I know the best way to handle this would be in a loop but how would I do this in a recursive manner? When I call this.findName
again, do I have to return
after it? Or do I exclude the 'return
?
names = [ // 50 names in array ]
findName() {
if (names[0]) {
if (names[0].includes("XX") {
names.shift();
this.findName();
return;
}
} else {
return "DONE!"
}
}
CodePudding user response:
Beside mutating the original data, you need another else part or reorder the structure by taking the exit condition first and then check if the string contains a wanted pattern and return this or return the result of the recursive call.
const
names = ['jane', 'bob', 'mary', 'klaus', 'sue', 'fred'];
function findName() {
if (!names[0]) return "DONE!";
if (names[0].includes("ue")) return names[0];
names.shift();
return findName();
}
console.log(findName());
Nonmutating approach
function findName(names, pattern) {
if (!names.length) return;
if (names[0].includes(pattern)) return names[0];
return findName(names.slice(1), pattern);
}
console.log(findName(['jane', 'bob', 'mary', 'klaus', 'sue', 'fred'], 'xx'));
console.log(findName(['jane', 'bob', 'mary', 'klaus', 'sue', 'fred'], 'ue'));
CodePudding user response:
In order to do recursion you must have a return on the recursion routine. It's not clear but I think what you are trying to do is go through the array until you find XX. I modified your code below:
The answer above from Nina is a better answer.

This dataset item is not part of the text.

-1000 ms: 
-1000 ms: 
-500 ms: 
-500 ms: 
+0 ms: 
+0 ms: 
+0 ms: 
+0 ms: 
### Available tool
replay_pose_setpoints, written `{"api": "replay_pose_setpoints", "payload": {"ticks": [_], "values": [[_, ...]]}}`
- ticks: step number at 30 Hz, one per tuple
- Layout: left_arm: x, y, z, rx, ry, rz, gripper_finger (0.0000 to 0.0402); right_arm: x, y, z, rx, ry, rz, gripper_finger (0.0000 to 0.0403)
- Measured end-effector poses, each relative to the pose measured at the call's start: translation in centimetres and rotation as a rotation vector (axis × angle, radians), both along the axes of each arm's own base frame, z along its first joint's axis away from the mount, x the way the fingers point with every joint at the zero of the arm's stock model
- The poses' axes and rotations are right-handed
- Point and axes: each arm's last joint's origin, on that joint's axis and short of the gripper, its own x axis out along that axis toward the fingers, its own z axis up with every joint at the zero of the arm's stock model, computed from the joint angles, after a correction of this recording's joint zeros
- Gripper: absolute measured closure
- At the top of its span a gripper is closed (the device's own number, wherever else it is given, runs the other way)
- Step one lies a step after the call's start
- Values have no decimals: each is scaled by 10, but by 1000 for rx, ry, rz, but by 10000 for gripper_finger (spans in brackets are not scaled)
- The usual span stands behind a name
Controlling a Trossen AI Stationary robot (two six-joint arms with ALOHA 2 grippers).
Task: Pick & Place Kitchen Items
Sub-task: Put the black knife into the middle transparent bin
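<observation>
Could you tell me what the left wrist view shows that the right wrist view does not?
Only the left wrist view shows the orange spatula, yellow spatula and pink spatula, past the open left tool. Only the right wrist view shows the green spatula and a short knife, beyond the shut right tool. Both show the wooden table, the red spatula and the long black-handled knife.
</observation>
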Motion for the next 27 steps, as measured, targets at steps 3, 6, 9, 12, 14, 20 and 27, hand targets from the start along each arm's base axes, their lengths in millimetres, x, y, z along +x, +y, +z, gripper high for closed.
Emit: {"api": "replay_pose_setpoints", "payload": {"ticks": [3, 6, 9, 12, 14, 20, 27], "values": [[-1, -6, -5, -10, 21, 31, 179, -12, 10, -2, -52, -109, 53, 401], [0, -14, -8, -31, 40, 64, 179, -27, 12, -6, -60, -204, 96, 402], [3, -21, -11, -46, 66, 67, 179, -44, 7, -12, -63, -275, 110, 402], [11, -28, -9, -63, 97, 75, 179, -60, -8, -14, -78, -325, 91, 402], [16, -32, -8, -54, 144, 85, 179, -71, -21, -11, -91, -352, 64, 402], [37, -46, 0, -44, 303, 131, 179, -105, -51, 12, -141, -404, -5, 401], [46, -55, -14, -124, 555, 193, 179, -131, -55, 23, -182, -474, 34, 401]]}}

When you do recursion, think of the stopping condition and how you reduce the problem with each call to the routine
let names = ["a", "b","XX", "cc"]
function findName() {
console.log(names)
if (names[0]) {
if (!names[0].includes("XX")) {
names.shift();
return findName();
} else {
return "DONE!"
}
} else {
return "done2"
}
}
console.log(findName())